===== Supplied data

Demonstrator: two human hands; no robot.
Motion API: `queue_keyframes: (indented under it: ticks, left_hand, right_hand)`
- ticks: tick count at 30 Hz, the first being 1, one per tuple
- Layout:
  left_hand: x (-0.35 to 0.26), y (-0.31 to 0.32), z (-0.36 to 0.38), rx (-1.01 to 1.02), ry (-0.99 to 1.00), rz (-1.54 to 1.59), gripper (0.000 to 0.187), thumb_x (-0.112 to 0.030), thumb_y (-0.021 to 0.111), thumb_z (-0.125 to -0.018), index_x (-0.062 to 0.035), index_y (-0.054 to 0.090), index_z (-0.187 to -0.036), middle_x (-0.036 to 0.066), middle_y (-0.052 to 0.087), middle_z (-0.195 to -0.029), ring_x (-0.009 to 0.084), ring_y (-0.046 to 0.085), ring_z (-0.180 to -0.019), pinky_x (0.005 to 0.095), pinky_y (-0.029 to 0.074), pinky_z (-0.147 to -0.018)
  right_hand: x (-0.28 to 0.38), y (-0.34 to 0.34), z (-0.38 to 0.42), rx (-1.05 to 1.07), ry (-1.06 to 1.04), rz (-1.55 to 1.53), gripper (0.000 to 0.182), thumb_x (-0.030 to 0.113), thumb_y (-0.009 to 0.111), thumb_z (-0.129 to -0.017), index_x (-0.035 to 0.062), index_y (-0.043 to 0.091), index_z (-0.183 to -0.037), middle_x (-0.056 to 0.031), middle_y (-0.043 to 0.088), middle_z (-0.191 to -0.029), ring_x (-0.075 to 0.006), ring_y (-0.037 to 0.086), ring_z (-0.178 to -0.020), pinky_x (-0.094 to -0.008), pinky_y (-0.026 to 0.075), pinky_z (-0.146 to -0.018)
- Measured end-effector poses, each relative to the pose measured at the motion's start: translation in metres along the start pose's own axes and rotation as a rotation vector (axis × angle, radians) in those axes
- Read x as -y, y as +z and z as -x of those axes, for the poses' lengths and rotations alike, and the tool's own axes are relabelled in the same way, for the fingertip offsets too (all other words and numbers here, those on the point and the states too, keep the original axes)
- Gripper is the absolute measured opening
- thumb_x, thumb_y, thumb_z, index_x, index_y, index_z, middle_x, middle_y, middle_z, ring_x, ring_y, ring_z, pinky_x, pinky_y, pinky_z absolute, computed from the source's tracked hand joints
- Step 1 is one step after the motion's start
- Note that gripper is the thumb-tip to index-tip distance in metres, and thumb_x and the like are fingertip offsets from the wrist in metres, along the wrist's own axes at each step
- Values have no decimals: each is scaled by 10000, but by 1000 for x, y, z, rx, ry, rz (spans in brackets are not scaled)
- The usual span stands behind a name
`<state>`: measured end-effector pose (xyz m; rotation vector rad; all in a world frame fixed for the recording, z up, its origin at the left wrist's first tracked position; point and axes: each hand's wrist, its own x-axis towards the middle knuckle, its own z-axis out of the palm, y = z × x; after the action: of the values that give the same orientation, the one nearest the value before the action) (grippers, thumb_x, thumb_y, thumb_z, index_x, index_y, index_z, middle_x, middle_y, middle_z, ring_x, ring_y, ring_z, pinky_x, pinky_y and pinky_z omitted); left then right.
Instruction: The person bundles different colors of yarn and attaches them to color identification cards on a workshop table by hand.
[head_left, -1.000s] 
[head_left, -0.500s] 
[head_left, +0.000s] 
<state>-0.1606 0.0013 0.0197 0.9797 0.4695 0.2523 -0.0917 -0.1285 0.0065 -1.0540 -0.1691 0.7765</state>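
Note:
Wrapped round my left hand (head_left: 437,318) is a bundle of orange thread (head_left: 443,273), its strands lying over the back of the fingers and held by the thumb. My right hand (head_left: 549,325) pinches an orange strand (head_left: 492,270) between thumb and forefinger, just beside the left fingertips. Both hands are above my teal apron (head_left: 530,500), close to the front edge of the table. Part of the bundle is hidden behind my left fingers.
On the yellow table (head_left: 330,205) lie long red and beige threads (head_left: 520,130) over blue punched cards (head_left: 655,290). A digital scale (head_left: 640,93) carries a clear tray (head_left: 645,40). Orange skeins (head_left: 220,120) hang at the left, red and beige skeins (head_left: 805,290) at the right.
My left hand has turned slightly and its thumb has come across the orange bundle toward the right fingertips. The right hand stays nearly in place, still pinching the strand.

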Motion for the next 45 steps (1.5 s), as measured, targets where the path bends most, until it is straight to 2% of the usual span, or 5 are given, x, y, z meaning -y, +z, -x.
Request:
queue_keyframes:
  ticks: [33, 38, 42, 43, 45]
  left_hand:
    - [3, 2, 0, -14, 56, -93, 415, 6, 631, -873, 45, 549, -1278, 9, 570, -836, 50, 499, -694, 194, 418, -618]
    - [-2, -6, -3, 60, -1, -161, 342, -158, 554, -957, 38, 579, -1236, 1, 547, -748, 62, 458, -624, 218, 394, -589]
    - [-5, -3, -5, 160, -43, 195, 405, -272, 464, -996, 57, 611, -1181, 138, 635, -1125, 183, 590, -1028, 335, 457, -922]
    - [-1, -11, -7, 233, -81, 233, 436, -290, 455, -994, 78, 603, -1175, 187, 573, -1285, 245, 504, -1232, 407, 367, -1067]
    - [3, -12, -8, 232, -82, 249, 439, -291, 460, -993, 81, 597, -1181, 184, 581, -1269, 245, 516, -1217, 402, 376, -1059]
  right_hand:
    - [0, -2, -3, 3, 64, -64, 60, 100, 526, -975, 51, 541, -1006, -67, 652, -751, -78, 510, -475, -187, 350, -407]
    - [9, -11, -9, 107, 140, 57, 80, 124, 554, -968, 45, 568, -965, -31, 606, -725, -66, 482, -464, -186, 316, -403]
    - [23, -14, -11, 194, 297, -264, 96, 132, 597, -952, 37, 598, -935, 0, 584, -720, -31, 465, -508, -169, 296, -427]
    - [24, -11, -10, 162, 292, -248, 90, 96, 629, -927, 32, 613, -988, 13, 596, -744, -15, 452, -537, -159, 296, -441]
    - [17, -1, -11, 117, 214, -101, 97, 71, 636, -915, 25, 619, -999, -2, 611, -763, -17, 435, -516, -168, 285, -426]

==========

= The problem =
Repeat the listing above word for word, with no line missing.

= Task output =
Demonstrator: two human hands; no robot.
Motion API: `queue_keyframes: (indented under it: ticks, left_hand, right_hand)`
- ticks: tick count at 30 Hz, the first being 1, one per tuple
- Layout:
  left_hand: x (-0.35 to 0.26), y (-0.31 to 0.32), z (-0.36 to 0.38), rx (-1.01 to 1.02), ry (-0.99 to 1.00), rz (-1.54 to 1.59), gripper (0.000 to 0.187), thumb_x (-0.112 to 0.030), thumb_y (-0.021 to 0.111), thumb_z (-0.125 to -0.018), index_x (-0.062 to 0.035), index_y (-0.054 to 0.090), index_z (-0.187 to -0.036), middle_x (-0.036 to 0.066), middle_y (-0.052 to 0.087), middle_z (-0.195 to -0.029), ring_x (-0.009 to 0.084), ring_y (-0.046 to 0.085), ring_z (-0.180 to -0.019), pinky_x (0.005 to 0.095), pinky_y (-0.029 to 0.074), pinky_z (-0.147 to -0.018)
  right_hand: x (-0.28 to 0.38), y (-0.34 to 0.34), z (-0.38 to 0.42), rx (-1.05 to 1.07), ry (-1.06 to 1.04), rz (-1.55 to 1.53), gripper (0.000 to 0.182), thumb_x (-0.030 to 0.113), thumb_y (-0.009 to 0.111), thumb_z (-0.129 to -0.017), index_x (-0.035 to 0.062), index_y (-0.043 to 0.091), index_z (-0.183 to -0.037), middle_x (-0.056 to 0.031), middle_y (-0.043 to 0.088), middle_z (-0.191 to -0.029), ring_x (-0.075 to 0.006), ring_y (-0.037 to 0.086), ring_z (-0.178 to -0.020), pinky_x (-0.094 to -0.008), pinky_y (-0.026 to 0.075), pinky_z (-0.146 to -0.018)
- Measured end-effector poses, each relative to the pose measured at the motion's start: translation in metres along the start pose's own axes and rotation as a rotation vector (axis × angle, radians) in those axes
- Read x as -y, y as +z and z as -x of those axes, for the poses' lengths and rotations alike, and the tool's own axes are relabelled in the same way, for the fingertip offsets too (all other words and numbers here, those on the point and the states too, keep the original axes)
- Gripper is the absolute measured opening
- thumb_x, thumb_y, thumb_z, index_x, index_y, index_z, middle_x, middle_y, middle_z, ring_x, ring_y, ring_z, pinky_x, pinky_y, pinky_z absolute, computed from the source's tracked hand joints
- Step 1 is one step after the motion's start
- Note that gripper is the thumb-tip to index-tip distance in metres, and thumb_x and the like are fingertip offsets from the wrist in metres, along the wrist's own axes at each step
- Values have no decimals: each is scaled by 10000, but by 1000 for x, y, z, rx, ry, rz (spans in brackets are not scaled)
- The usual span stands behind a name
`<state>`: measured end-effector pose (xyz m; rotation vector rad; all in a world frame fixed for the recording, z up, its origin at the left wrist's first tracked position; point and axes: each hand's wrist, its own x-axis towards the middle knuckle, its own z-axis out of the palm, y = z × x; after the action: of the values that give the same orientation, the one nearest the value before the action) (grippers, thumb_x, thumb_y, thumb_z, index_x, index_y, index_z, middle_x, middle_y, middle_z, ring_x, ring_y, ring_z, pinky_x, pinky_y and pinky_z omitted); left then right.
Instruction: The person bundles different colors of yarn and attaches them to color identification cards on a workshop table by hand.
[head_left, -1.000s] 
[head_left, -0.500s] 
[head_left, +0.000s] 
<state>-0.1606 0.0013 0.0197 0.9797 0.4695 0.2523 -0.0917 -0.1285 0.0065 -1.0540 -0.1691 0.7765</state>
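Note:
Wrapped round my left hand (head_left: 437,318) is a bundle of orange thread (head_left: 443,273), its strands lying over the back of the fingers and held by the thumb. My right hand (head_left: 549,325) pinches an orange strand (head_left: 492,270) between thumb and forefinger, just beside the left fingertips. Both hands are above my teal apron (head_left: 530,500), close to the front edge of the table. Part of the bundle is hidden behind my left fingers.
On the yellow table (head_left: 330,205) lie long red and beige threads (head_left: 520,130) over blue punched cards (head_left: 655,290). A digital scale (head_left: 640,93) carries a clear tray (head_left: 645,40). Orange skeins (head_left: 220,120) hang at the left, red and beige skeins (head_left: 805,290) at the right.
My left hand has turned slightly and its thumb has come across the orange bundle toward the right fingertips. The right hand stays nearly in place, still pinching the strand.
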
Motion for the next 45 steps (1.5 s), as measured, targets where the path bends most, until it is straight to 2% of the usual span, or 5 are given, x, y, z meaning -y, +z, -x.
Request:
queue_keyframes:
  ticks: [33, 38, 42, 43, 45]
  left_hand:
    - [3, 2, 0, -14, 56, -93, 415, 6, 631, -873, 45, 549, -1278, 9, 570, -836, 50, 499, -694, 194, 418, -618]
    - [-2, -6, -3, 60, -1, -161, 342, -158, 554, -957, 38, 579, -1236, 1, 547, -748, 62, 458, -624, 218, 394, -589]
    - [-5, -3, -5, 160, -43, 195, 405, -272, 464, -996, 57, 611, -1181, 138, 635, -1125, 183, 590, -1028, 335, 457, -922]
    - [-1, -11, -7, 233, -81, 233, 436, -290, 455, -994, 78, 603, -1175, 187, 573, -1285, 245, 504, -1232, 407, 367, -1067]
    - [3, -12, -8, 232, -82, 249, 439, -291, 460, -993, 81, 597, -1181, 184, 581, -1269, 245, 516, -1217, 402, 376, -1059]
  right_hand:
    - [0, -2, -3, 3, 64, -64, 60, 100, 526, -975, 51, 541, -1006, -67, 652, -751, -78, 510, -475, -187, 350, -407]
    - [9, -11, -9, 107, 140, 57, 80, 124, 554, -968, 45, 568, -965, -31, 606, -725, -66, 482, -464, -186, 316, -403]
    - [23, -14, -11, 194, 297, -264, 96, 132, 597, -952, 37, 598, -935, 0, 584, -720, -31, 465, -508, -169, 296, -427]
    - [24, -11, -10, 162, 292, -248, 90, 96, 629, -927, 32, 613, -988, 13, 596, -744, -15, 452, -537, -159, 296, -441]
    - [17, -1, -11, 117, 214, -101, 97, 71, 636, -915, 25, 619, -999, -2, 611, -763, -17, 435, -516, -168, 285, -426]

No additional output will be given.